We first need to calculate the total energy.

$\displaystyle E = K + mc^2$

where $\displaystyle mc^2$ is the rest energy of the proton.

Since the rest energy is very small compared to the kinetic energy, we can safely ignore it. (You can calculate it if you want.
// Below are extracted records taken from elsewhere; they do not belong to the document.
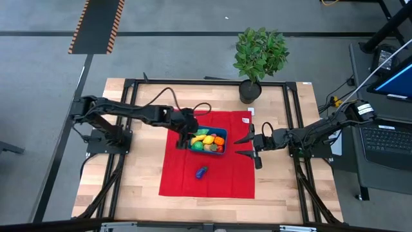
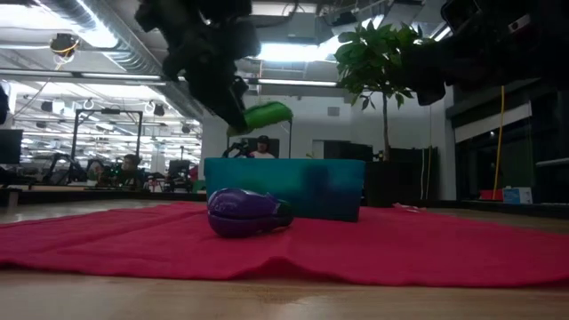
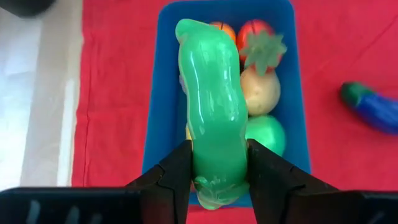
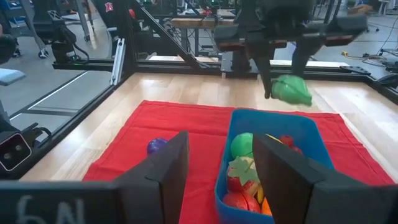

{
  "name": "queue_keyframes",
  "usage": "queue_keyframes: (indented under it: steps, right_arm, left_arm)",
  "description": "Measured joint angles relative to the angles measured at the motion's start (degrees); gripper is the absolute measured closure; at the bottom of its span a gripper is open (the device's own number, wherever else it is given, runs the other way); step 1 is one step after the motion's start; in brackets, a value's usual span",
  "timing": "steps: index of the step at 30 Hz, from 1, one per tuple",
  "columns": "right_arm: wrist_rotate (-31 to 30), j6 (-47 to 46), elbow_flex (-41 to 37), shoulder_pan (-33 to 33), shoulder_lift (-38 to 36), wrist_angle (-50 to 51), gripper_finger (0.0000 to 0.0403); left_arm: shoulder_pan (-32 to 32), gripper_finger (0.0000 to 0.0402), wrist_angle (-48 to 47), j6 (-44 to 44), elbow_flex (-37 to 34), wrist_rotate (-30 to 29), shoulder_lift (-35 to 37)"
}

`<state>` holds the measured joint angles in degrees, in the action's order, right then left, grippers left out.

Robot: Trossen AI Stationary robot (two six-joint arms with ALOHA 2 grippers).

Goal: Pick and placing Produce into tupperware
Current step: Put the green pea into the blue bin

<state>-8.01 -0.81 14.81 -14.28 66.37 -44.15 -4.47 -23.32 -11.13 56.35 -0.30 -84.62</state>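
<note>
Left gripper clamped on a glossy green plastic toy cucumber, held in the air just over the dark teal-blue rectangular plastic tupperware, above the container's end nearest the table's left edge. Tupperware sits on the large red cloth at mid-table, already packed with small toy produce: a red strawberry-like piece with green cap, a tan potato-like piece, a round green piece, orange bits. Right gripper waits spread wide and empty just beside the container's opposite end, toward the table's right edge. A purple toy eggplant with green stem lies loose on the cloth, nearer the table's front edge, apart from the container. Risks, as a guess: the cucumber is long and the bin crowded, so on release it could land on the pile and roll out over the rim, or tip off the near wall onto the cloth; lowering further might press the contents or nudge the container toward the right gripper. A leafy potted plant stands at the table's back edge, out of the way.
</note>
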Motion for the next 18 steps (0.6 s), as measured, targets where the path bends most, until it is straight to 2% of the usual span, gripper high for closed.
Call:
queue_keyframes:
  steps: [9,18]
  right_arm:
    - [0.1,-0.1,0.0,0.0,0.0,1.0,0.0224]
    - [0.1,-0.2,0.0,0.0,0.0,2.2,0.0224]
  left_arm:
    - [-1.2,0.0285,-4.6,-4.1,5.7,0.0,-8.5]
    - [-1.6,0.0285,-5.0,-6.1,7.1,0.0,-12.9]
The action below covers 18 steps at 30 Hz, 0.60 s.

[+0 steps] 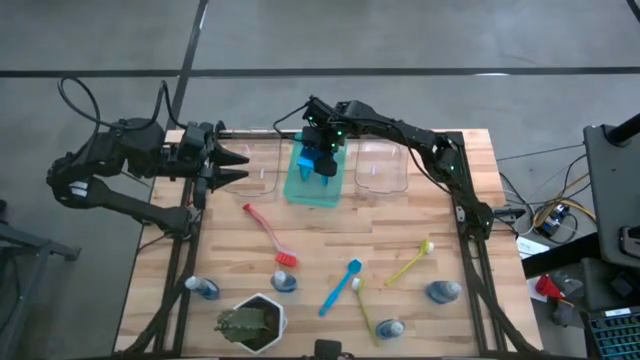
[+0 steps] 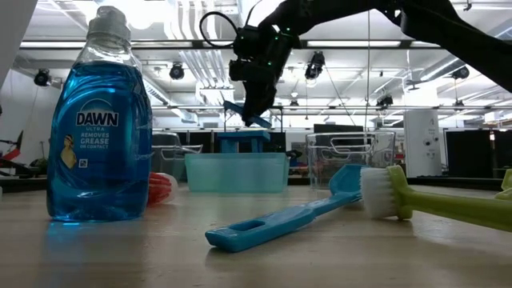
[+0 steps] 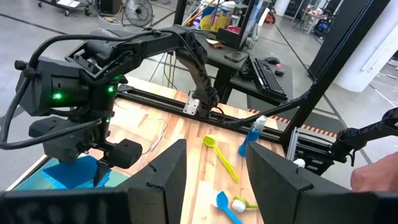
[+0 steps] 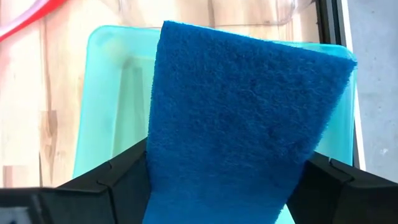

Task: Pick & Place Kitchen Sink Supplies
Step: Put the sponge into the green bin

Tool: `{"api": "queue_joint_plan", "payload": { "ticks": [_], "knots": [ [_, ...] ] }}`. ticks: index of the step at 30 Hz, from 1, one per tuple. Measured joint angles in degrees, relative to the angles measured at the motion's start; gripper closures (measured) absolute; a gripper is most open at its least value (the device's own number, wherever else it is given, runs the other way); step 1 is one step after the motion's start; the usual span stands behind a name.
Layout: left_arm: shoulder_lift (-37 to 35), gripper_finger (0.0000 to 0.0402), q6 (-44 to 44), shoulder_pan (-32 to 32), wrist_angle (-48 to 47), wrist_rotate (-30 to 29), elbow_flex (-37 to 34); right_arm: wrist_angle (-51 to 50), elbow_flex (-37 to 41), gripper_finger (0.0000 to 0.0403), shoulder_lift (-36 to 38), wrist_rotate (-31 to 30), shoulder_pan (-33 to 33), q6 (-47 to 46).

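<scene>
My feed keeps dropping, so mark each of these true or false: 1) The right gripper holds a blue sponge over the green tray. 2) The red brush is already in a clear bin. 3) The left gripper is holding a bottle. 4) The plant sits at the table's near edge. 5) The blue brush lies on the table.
1) True: the right gripper is shut on the sponge above the green tray.
2) False: the red brush lies on the table, outside the bins.
3) False: the left gripper is open and empty, by the left clear bin.
4) True: the plant stands there.
5) True: the blue brush lies flat on it.
</scene>
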<state>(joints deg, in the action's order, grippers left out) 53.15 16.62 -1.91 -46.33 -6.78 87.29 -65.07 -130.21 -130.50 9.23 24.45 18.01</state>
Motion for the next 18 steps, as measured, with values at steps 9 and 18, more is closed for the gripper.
{"api": "queue_joint_plan", "payload": {
  "ticks": [9,18],
  "knots": [
    [0.00,0.0243,0.04,0.00,-0.01,0.02,0.00,0.99,0.00,0.0116,0.00,-0.02,-0.02,0.18],
    [0.00,0.0243,0.06,0.00,0.00,0.02,0.00,1.17,0.17,0.0106,0.02,-0.04,-0.02,0.42]
  ]
}}
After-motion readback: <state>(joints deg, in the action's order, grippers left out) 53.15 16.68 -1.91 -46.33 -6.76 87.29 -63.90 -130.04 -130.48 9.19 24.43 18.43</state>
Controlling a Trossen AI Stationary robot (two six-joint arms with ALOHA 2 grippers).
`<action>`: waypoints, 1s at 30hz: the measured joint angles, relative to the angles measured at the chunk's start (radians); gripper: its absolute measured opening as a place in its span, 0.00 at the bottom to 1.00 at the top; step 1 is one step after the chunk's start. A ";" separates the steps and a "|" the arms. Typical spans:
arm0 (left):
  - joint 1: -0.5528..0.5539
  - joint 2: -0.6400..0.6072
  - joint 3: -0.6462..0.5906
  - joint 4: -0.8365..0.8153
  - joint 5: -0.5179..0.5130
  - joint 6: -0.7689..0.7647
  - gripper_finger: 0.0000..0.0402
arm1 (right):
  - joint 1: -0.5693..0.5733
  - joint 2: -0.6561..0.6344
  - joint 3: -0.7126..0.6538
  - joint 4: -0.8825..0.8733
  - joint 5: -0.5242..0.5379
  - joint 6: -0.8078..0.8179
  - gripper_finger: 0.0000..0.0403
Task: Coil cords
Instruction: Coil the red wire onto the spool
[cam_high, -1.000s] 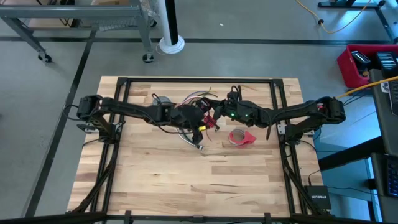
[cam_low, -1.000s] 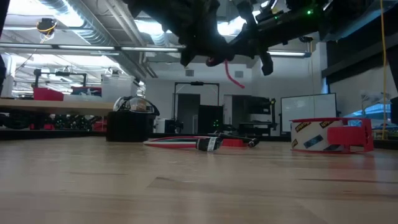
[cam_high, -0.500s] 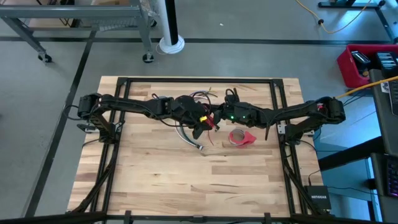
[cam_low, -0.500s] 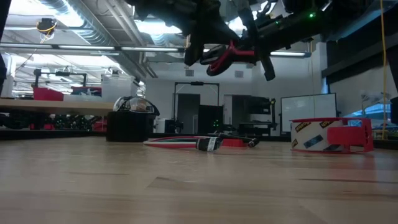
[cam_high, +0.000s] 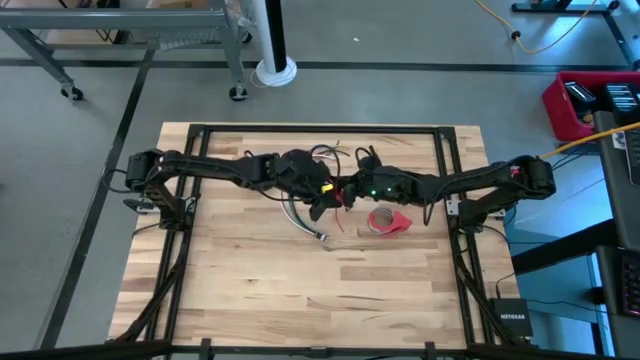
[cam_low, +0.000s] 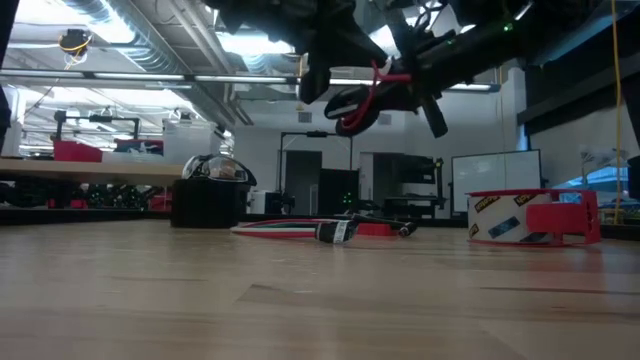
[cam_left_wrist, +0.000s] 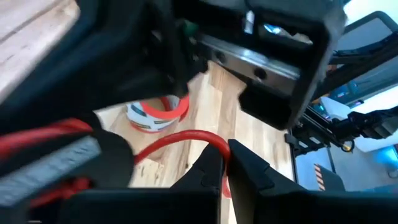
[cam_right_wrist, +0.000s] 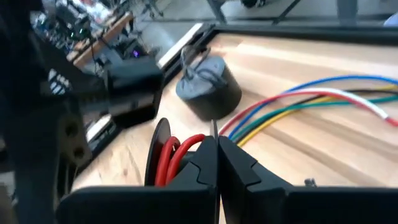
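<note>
A small black-and-red coil (cam_low: 362, 102) hangs in the air over the table's middle, between my two grippers. My left gripper (cam_high: 328, 198) and my right gripper (cam_high: 346, 190) meet there, and each is shut on the coil's red cord. The long bundle of coloured wires (cam_right_wrist: 298, 102) lies flat on the table below, its plug end (cam_high: 322, 237) toward the near side. A small grey coil with a black loop (cam_right_wrist: 208, 87) stands on the table behind the left arm. My left gripper pinches a loose loop of the red cord (cam_left_wrist: 205, 135) between its two fingertips (cam_left_wrist: 249, 168). The loop arches away from the fingers, clear of the table. My right gripper pinches the coil's red strands (cam_right_wrist: 186, 149) between its shut fingers, beside the coil's black disc (cam_right_wrist: 159, 149). The coil is lifted clear of the table.
A red tape roll (cam_high: 388, 221) lies on the table just near of the right gripper, close under both hands. Black frame rails (cam_high: 320, 129) run along the table's far, left and right sides. Bare wood (cam_high: 300, 290) spreads toward the near edge.
My left gripper has moved a little toward the far edge and the right gripper, and has rolled about its own line. The red cord's loose end, which hung down below the grippers, is now drawn up into a loop beside the coil. Both grippers stay shut.
</note>
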 joint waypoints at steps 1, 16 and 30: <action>0.004 0.000 0.000 -0.001 0.000 0.000 0.00 | 0.000 0.000 0.000 -0.008 -0.018 0.000 0.00; 0.056 -0.001 0.000 -0.129 0.121 0.028 0.00 | 0.000 0.000 0.000 -0.088 -0.232 -0.001 0.00; 0.084 -0.001 0.000 -0.186 0.260 0.094 0.00 | -0.001 -0.021 0.000 -0.125 -0.407 -0.001 0.00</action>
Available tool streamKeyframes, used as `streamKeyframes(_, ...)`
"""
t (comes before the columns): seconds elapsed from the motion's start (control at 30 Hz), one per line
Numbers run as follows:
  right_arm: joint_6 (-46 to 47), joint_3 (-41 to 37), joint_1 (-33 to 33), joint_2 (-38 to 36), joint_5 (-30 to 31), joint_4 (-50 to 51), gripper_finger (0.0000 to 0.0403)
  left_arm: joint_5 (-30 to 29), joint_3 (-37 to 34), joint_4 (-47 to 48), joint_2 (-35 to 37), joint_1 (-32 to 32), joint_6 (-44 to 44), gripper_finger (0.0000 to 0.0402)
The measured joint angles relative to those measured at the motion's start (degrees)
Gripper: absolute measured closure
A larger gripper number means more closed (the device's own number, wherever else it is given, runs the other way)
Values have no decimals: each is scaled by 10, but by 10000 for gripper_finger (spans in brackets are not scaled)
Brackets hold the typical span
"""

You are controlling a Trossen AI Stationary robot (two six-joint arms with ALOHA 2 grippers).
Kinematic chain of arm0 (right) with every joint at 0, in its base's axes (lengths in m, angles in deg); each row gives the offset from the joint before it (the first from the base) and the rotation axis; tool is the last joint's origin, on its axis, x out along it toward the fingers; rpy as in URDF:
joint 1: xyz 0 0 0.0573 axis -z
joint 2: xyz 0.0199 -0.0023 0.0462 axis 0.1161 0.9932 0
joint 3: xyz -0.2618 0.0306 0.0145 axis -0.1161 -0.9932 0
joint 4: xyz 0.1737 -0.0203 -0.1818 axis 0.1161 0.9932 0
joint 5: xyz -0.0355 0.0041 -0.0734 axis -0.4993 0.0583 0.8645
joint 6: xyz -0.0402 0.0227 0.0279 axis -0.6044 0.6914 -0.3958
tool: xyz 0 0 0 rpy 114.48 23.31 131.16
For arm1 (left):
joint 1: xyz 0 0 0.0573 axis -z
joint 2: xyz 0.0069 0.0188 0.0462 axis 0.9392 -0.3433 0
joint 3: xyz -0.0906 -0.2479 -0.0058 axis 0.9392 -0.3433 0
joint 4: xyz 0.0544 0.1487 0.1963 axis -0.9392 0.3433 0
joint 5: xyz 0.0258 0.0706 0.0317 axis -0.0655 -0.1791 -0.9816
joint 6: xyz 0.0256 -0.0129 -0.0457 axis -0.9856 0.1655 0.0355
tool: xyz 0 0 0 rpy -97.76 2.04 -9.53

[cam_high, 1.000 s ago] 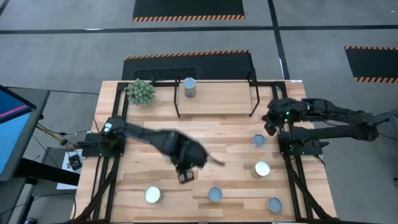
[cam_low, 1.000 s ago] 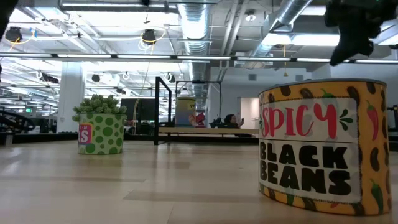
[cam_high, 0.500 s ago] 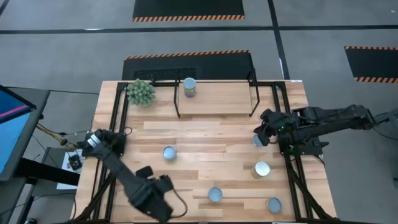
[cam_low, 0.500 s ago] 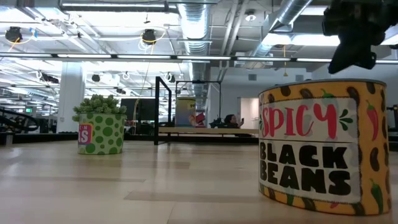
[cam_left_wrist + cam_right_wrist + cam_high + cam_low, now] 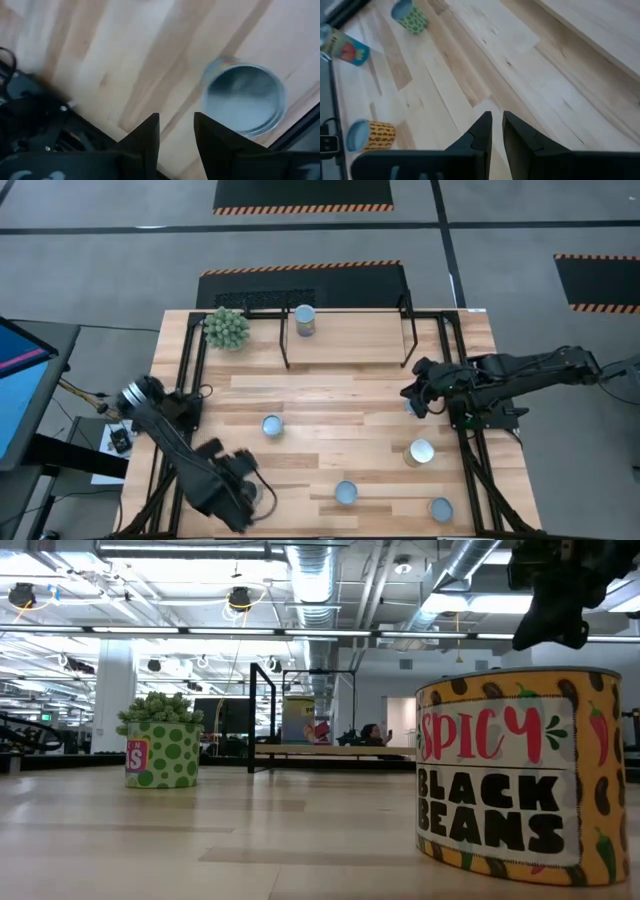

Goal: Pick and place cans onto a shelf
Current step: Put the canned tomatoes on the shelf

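Observation:
My left gripper (image 5: 243, 488) is slightly open and empty at the table's near left. It hangs over the wood beside a silver-topped can (image 5: 245, 100); the fingertip gap (image 5: 176, 132) is clear of it. My right gripper (image 5: 410, 394) is shut and empty at the right, above another can (image 5: 414, 408) that it mostly hides. One can (image 5: 305, 320) stands on the shelf's wood board (image 5: 350, 340). More cans stand upright on the table, at the middle (image 5: 272, 425) and along the near right (image 5: 345, 493), (image 5: 420, 451), (image 5: 440, 508).
A green spiky plant (image 5: 226, 328) in a dotted pot stands at the far left beside the shelf. Black frame rails (image 5: 180, 470) run along the table's left and right edges. In the low view a yellow "Spicy Black Beans" can (image 5: 520, 775) stands close to the camera.
My left arm has swung from the table's middle toward the near left corner, uncovering the middle can, and now hangs by the near-left can. My right gripper has gone toward the table's left and near edges, over the can at the right.

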Motion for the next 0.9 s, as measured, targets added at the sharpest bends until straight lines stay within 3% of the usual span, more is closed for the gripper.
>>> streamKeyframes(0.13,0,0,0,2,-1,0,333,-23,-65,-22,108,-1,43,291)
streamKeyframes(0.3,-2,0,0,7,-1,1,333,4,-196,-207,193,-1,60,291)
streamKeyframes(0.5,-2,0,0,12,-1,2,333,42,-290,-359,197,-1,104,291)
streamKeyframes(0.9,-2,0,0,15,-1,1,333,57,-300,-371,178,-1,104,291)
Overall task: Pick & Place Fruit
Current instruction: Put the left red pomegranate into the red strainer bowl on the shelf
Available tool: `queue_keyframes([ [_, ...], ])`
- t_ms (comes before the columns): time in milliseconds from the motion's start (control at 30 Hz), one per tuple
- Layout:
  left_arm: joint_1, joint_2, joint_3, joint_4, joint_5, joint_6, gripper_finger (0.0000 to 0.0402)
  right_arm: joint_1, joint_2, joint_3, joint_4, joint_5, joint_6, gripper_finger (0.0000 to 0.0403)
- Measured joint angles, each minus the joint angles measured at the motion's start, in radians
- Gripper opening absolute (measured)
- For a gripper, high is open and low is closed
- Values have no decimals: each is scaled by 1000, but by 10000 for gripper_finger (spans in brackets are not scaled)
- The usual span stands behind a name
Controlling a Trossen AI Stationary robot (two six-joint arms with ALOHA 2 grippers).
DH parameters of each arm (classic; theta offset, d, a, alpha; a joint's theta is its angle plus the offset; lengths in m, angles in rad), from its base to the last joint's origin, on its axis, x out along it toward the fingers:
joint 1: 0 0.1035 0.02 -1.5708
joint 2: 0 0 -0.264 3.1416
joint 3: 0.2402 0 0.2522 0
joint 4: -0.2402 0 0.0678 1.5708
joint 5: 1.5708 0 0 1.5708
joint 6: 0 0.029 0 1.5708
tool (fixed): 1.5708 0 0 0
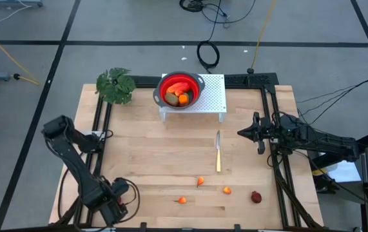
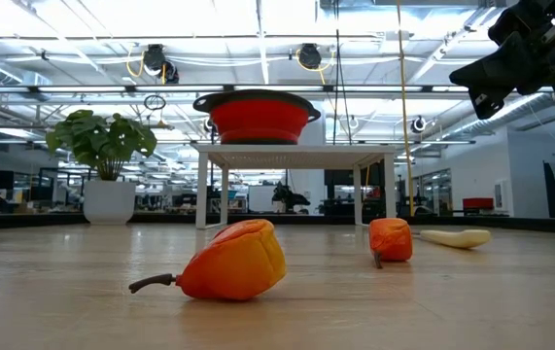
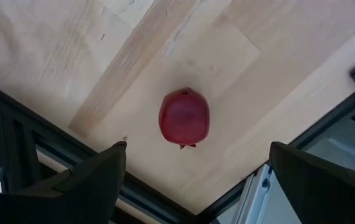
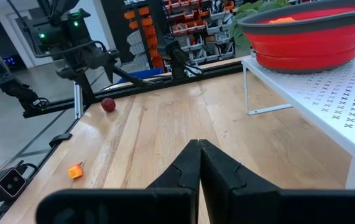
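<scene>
Wood table [image 1: 158, 154]; left gripper [image 3: 197, 149] jaws spread over dark-red fruit [image 3: 184, 117]; right gripper [image 4: 199, 146] jaws closed; room probably workshop

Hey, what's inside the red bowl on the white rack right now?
The red bowl on the white rack holds a red oblong fruit, a brown oval one and a small orange one. Anything beneath them is covered, and from table level the bowl's wall hides them all.
</scene>
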State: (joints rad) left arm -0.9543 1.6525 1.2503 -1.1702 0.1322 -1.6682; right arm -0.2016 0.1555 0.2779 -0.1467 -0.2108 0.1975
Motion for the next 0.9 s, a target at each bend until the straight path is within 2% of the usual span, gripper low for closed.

It will not affect the answer!)

Then, we have:

$\displaystyle E = K = 900 \ \text{GeV}$

The momentum formula is $\displaystyle p = \frac{E}{c}$ and the wavelength formula is $\displaystyle \lambda = \frac{h}{p}$, then

$\displaystyle \lambda = \frac{hc}{E}$

where $\displaystyle h$ is Planck's Constant: $\displaystyle h = 6.626 \times 10^{-34} \ \text{J} \cdot \text{s}$

And $\displaystyle hc = 1.24 \times 10^{-12} \ \text{MeV} \cdot \text{m}$ (I will derive this result in future posts.)

Then, the wavelength is:

$\displaystyle \lambda = \frac{1.24 \times 10^{-12} \ \text{MeV} \cdot \text{m}}{900 \ \text{GeV}} \times \frac{\text{GeV}}{10^3 \ \text{MeV}} = \textcolor{blue}{1.38 \times 10^{-18} \ \text{m}}$

The power is given by:

$\displaystyle P = \frac{cE}{\lambda} = \frac{(299792458 \ \text{m/s})(900 \times 10^{9} \ \text{eV})}{1.38 \times 10^{-18} \ \text{m}} \times \frac{1.6 \times 10^{-19} \ \text{J}}{\text{eV}} = \textcolor{blue}{3.13 \times 10^{19} \ \text{W}}$